Maclean continues to describe Paul’s casting, which, because he’s casting his line in a circle, causes the vapor to “enclose him in a halo of himself.” So, not an animal or a human now, but something spiritual: an angel. Through the act of fly fishing, Paul has transcended his finite nature as a physical body, which allows him to merge with his surroundings:

The images of himself and his line kept disappearing into the rising vapors of the river, which continually circled to the tops of the cliffs where, after becoming a wreath in the wind, they became rays of the sun.

If this is all getting too abstract, Maclean also describes Paul’s casting in more concrete detail:

He would cast hard and low upstream, skimming the water with his fly but never letting it touch. Then he would pivot, reverse his line in a great oval above his head, and drive his line low and hard downstream, again skimming the water with his fly. He would complete this grand circle four or five times…

Maclean writes that this technique is called “shadow casting” and is one of Paul’s specialties. For such a great performance, there needs to be an audience. A husband and wife out for a picnic walk by and join Maclean as a spectator. They are transfixed by Paul, but also rendered speechless. The wife says, “My, my!” and the husband, “Every now and then he said, ‘Jesus.’ Each time his wife nodded.” Maclean has done a valiant job in poetically rendering Paul’s fly casting, but sometimes, to properly appreciate beauty, silence is appropriate.

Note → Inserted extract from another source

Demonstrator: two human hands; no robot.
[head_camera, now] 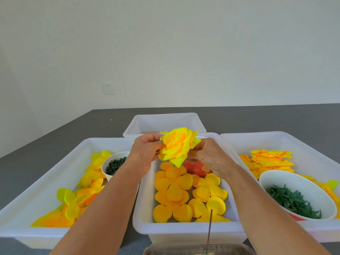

Of course, there is no place for beauty in the modern world, or there is, but it’s continually diminished, which is why Maclean must write the story of his brother, Paul, before it’s too late (Maclean wrote A River Runs Through It at 73 years old, his first published story). In the background of the fishing trips, running like a current, is Paul’s other life: his bar fights, poker games, and overnight stays in the local jail. And encroaching on their way of life is progress, represented by the brother-in-law, a man who bait fishes (no greater sin in Maclean’s world), steals their beer, and lives on the “West Coast,” clearly understood to be a soulless place for those divorced from roots and tradition. In this way, A River Runs Through It comes to resemble a prose elegy, both for Paul and the way of life he represents.

I’ve never been fly fishing. In college, I attended the first meeting of the fly fishing club, but I soon realized that it was not a group for beginners. I joined the inline hockey team instead, more in accordance with my past as an ice hockey player, and I occasionally went skiing on the weekends. I am a good but not exceptional skier—more Norman than Paul—but it’s easy to get carried away when one is on the slopes, especially when there’s fresh powder and a blue bird sky. There is a desire to challenge oneself, to test one’s limits, to go bigger and descend faster. Unless you’re a Paul, this is how you end up hitting a tree on your last run (never say it’s your last run), nursing your ribs on Christmas day at your childhood home, reading about the glorious exploits of someone you thought you could be.